**GOAL OF THE EXERCISE:** Starting at the line below holding "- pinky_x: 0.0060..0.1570" and stopping at the line holding "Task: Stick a", print every line exactly, both ends included, and leave the rest out.

-- Opening Marker --

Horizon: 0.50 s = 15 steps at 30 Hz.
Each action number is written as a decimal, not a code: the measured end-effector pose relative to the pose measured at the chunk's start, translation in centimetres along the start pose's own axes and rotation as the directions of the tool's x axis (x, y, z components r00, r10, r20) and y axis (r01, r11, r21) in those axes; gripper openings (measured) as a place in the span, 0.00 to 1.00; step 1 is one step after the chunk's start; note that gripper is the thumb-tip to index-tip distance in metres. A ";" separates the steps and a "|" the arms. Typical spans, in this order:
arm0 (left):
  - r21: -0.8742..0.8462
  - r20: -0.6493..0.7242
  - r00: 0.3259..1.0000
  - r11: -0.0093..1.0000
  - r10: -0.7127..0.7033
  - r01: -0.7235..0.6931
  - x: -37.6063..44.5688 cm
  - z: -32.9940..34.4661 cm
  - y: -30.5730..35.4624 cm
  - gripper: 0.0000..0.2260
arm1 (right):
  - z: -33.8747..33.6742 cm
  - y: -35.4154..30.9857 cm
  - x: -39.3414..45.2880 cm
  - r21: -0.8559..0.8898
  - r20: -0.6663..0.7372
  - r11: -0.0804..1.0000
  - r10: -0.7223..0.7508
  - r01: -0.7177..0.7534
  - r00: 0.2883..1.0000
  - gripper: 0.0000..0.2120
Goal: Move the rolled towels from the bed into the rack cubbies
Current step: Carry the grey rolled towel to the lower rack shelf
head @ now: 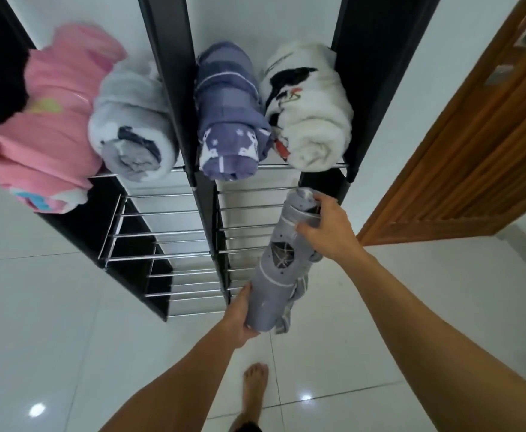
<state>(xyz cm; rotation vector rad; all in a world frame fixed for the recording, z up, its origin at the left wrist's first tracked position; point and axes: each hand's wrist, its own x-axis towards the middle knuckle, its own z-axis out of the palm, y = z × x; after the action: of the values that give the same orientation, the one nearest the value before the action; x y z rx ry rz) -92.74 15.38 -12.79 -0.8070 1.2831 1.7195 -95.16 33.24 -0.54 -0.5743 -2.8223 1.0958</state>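
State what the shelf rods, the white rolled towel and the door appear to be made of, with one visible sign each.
Thin silver shelf rods: likely polished metal, bright glints. White rolled towel with black markings: fluffy fleece or terry, fuzzy surface. Brown slatted door: seemingly varnished wood, warm grain-like tone.

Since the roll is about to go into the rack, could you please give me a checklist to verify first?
1. Left hand grips near end of the grey-lilac rolled towel: ok.
2. Right hand grips far end: ok.
3. Roll tight: not ok, a loose flap hangs below.
4. Shelf under the white rolled towel free: cannot tell.
5. Front end aimed at the black wire-shelf rack: ok.
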 end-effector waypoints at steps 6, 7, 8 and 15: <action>0.072 -0.015 0.997 0.995 -0.072 0.073 5.9 0.8 5.9 0.25 | 3.9 1.3 9.5 -0.143 0.038 0.990 0.016 -0.010 0.999 0.40; 0.075 -0.018 0.997 0.994 -0.077 0.079 6.8 0.9 6.7 0.26 | 4.4 1.6 10.7 -0.156 0.027 0.988 0.018 -0.013 0.999 0.37; 0.088 -0.024 0.996 0.993 -0.083 0.084 7.5 1.1 7.4 0.26 | 4.8 1.9 11.8 -0.166 0.028 0.986 0.020 -0.015 0.999 0.33; 0.115 0.081 0.992 0.990 -0.095 0.086 9.9 3.9 7.8 0.18 | 6.8 2.3 16.4 -0.186 0.218 0.981 0.086 -0.045 0.972 0.26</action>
<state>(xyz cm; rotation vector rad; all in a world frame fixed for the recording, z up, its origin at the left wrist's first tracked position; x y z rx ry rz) -104.26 20.39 -16.86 -0.7081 1.2536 1.5791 -110.91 36.37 -8.43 -0.5953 -3.1446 0.9782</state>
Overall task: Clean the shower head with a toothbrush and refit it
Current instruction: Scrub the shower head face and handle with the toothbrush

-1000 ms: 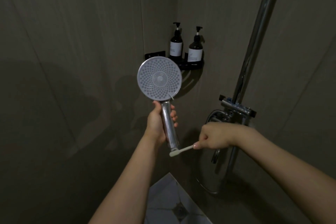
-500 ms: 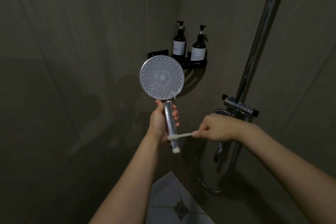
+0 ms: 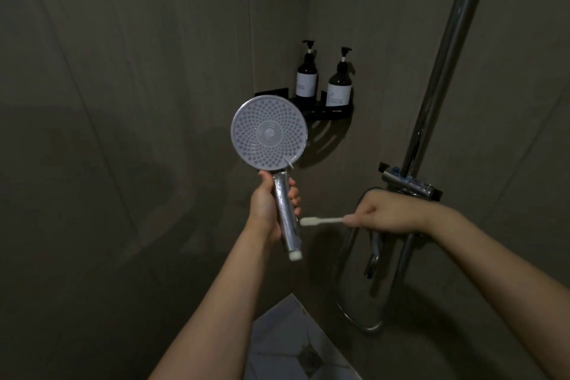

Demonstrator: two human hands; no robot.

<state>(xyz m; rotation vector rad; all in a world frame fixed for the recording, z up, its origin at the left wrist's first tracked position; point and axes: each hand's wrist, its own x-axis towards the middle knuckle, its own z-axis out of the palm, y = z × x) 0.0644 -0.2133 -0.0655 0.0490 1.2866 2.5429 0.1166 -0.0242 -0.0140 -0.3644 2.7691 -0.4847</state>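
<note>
Nearest, bottom centre: patch of pale floor tile [image 3: 290, 345] with a dark drain [image 3: 309, 359] set in it. Both my forearms reach up from the bottom edge into the shower corner.

My left hand [image 3: 267, 210] is wrapped around the chrome handle of the shower head [image 3: 269, 133], thumb on the left side, fingertips [image 3: 294, 194] curling round the right. Head held upright, round nozzle face turned toward me, white plug end of the handle sticking out below my palm. No hose on it; it's off the wall fitting.

My right hand [image 3: 382, 214] is closed in a fist on the white toothbrush [image 3: 320, 220], well right of the left hand. Brush lies roughly level, bristle end pointing left, just beside the lower handle of the shower head, at or nearly at the chrome. Can't tell if bristles actually touch.

Behind my right hand: chrome mixer valve [image 3: 407, 183] on the right wall, with the vertical riser pipe [image 3: 444, 55] running up and out of the top. A chrome hose [image 3: 348, 302] loops down below the valve. A spout or lever below my wrist is too dark to identify.

Far corner: black corner shelf [image 3: 333, 114] on the wall, partly hidden by the shower head's upper rim. Two dark pump bottles [image 3: 339, 83] with pale labels stand on it side by side, left one taller. Walls are dull grey-brown panels, lighting dim.
</note>
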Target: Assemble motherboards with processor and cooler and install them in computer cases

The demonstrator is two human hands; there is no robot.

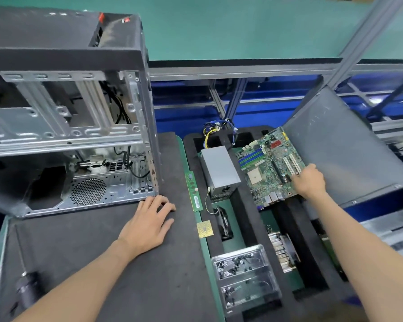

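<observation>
Here the right hand point(308, 181) grips the near right edge of the motherboard point(269, 169), fingers curled over the board, which sits tilted across the black foam tray point(242, 205) with its far right corner against a grey side panel point(342, 154). The left hand point(149, 220) lies flat with fingers spread on the dark foam mat point(91, 252), holding nothing, its fingertips touching the near right corner of the open computer case point(68, 126), which stands at the far left.

The processor point(204, 229) lies on the green strip between mat and tray, just beside a small fan point(223, 223). The finned cooler point(283, 249) sits in a tray slot to the right, near the viewer.

The socket on the board looks empty, so I judge the board is being taken up for fitting, with most of the task ahead.

The risks come from the one-handed edge grip. A board held by one edge could flex or slip and knock the grey power supply point(219, 170) to its left. Its far corner may scrape along the panel. Dragged across the tray, the board could also catch the bundle of wires point(219, 131) at the far end.
</observation>
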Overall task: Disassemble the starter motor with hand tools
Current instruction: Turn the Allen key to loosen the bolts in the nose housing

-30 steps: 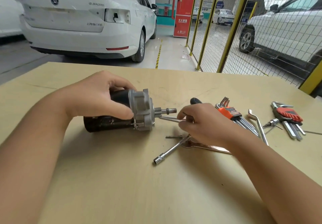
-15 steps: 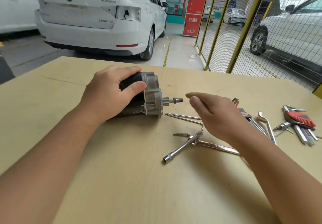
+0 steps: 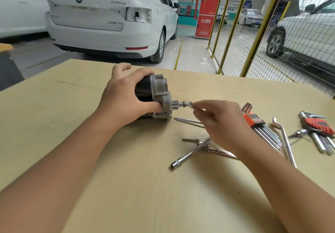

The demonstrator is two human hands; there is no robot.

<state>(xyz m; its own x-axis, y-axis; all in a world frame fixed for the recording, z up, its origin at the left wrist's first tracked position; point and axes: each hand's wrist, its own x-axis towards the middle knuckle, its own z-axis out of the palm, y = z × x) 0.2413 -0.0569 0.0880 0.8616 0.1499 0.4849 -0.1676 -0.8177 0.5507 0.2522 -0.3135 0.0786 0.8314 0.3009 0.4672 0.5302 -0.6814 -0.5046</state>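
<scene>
Two bare hands are working over a pale wooden tabletop [image 3: 112,187] in a garage bay. The left hand [image 3: 125,98] is gripping the black-bodied starter motor with its grey cast-metal end housing [image 3: 160,96], fingers curled over the top and thumb pressing near the housing's lower edge, while the motor is lying on its side on the table. The right hand [image 3: 220,122] is pinching a thin silver metal tool [image 3: 191,105] between thumb and forefinger, its tip touching the motor's protruding steel pinion shaft [image 3: 182,104].

Several tools are lying to the right: two long thin steel rods [image 3: 188,121] just beside the housing, a short loose bolt [image 3: 190,139], a chrome socket wrench [image 3: 190,154] crossing a flat chrome spanner [image 3: 220,151], an orange-holdered set of hex keys [image 3: 261,126], a bent chrome bar [image 3: 285,142], and a red-holdered set of hex keys [image 3: 320,129] near the table's edge.

A white saloon car [image 3: 108,18] is standing behind the table, alongside a yellow-framed wire mesh fence [image 3: 253,33] and a red fire-equipment cabinet [image 3: 208,9].
</scene>
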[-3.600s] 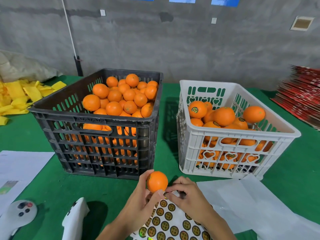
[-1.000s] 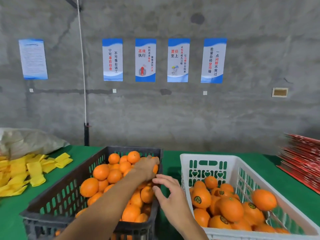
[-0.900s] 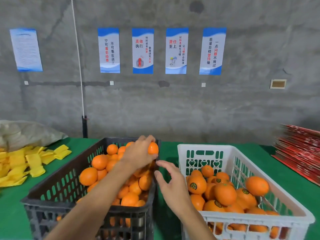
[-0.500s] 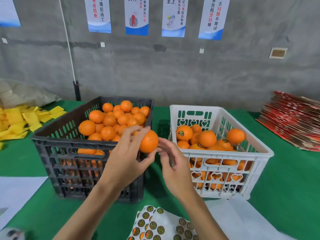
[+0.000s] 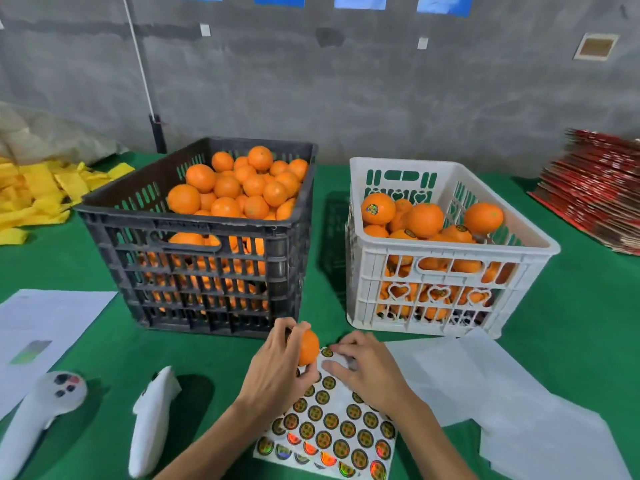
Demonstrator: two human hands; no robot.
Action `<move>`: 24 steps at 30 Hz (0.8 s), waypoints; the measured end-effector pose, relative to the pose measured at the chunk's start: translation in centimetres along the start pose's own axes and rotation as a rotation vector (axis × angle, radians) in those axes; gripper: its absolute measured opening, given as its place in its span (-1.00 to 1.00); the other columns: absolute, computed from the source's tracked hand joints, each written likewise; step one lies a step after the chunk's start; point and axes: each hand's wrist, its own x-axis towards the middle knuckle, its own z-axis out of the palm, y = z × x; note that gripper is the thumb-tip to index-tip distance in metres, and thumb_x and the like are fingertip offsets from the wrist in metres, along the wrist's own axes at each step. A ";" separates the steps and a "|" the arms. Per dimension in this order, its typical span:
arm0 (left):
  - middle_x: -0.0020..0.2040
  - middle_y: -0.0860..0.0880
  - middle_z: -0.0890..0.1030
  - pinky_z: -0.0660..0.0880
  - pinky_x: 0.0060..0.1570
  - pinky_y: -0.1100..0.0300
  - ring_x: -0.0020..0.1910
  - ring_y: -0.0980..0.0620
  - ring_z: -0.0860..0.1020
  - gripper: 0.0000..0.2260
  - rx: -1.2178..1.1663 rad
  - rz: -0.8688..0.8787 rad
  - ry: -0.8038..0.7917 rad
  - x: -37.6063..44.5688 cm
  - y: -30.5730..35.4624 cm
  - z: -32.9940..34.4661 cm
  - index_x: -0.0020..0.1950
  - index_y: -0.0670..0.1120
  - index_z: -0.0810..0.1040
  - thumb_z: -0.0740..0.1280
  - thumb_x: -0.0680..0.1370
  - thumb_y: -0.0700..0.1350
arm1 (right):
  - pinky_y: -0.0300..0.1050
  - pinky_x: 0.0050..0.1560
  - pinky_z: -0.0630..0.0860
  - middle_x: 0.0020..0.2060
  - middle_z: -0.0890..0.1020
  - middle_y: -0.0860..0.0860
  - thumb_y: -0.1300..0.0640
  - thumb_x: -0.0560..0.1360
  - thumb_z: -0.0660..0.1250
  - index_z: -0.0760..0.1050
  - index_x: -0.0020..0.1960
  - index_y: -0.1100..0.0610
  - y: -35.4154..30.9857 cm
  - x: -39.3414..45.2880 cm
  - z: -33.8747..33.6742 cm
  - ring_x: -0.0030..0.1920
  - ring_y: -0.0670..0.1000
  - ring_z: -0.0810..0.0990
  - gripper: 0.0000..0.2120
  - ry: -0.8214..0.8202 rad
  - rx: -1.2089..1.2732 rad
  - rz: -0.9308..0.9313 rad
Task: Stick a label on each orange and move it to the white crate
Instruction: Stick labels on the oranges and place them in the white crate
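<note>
The left hand [image 5: 277,367] grips an unlabelled orange [image 5: 307,347] just above the sticker sheet [image 5: 329,427]. At its 3 o'clock, the right hand [image 5: 363,367] curls its fingers on the sheet's top edge, apparently peeling a label. At 1 o'clock the white crate [image 5: 446,261] holds several labelled oranges; at 11 o'clock the black crate [image 5: 207,237] is nearly full, so most remains.

Two white controllers [image 5: 45,410] near-left; yellow strips [image 5: 38,192] far-left; red stack [image 5: 599,188] right.

Grey concrete wall [image 5: 381,91], green-covered table [image 5: 571,323], blue posters [image 5: 445,3] above
</note>
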 end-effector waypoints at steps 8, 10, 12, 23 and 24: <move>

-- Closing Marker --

**SOLUTION TO THE EXERCISE:**
  - pinky_x: 0.0060..0.1570
  - pinky_y: -0.1100..0.0300
  - ring_x: -0.0020..0.1910
  - ring_y: -0.0980..0.0620
  - ring_z: -0.0860..0.1020
  - gripper: 0.0000..0.2260
  - rx: -1.2178..1.1663 rad
  - rz: -0.8688..0.8787 rad
  - ry: -0.8038..0.7917 rad
  - x: -37.6063..44.5688 cm
  - y: -30.5730..35.4624 cm
  - z: -32.9940..34.4661 cm
  - index_x: -0.0020..0.1950
  - index_y: -0.0670..0.1120
  - index_z: -0.0810..0.1040
  - thumb_z: -0.0740..0.1280
  - thumb_x: -0.0680..0.1370
  - thumb_y: -0.0700..0.1350
arm1 (right):
  - pinky_y: -0.0300..0.1050
  - pinky_x: 0.0050..0.1560
  - pinky_z: -0.0630..0.0860
  - middle_x: 0.0020..0.2060
  - middle_z: -0.0890..0.1020
  - middle_y: -0.0860..0.0860
  - thumb_y: -0.1300..0.0640
  - thumb_x: -0.0560..0.1360
  - thumb_z: -0.0660..0.1250
  - index_z: -0.0760..0.1050
  - index_x: -0.0020..0.1960
  - index_y: -0.1100..0.0610
  - y: -35.4154..30.9857 cm
  - x: -39.3414..45.2880 cm
  - z: -33.8747..33.6742 cm
  - ring_x: -0.0030..0.1920
  - ring_y: -0.0670..0.1000
  - ring_z: -0.0810..0.0990
  - gripper: 0.0000..0.2120
  - ry: -0.8214..0.8202 rad
  - rx: -1.2089..1.2732 rad
  - rz: -0.9308..0.9313 rad
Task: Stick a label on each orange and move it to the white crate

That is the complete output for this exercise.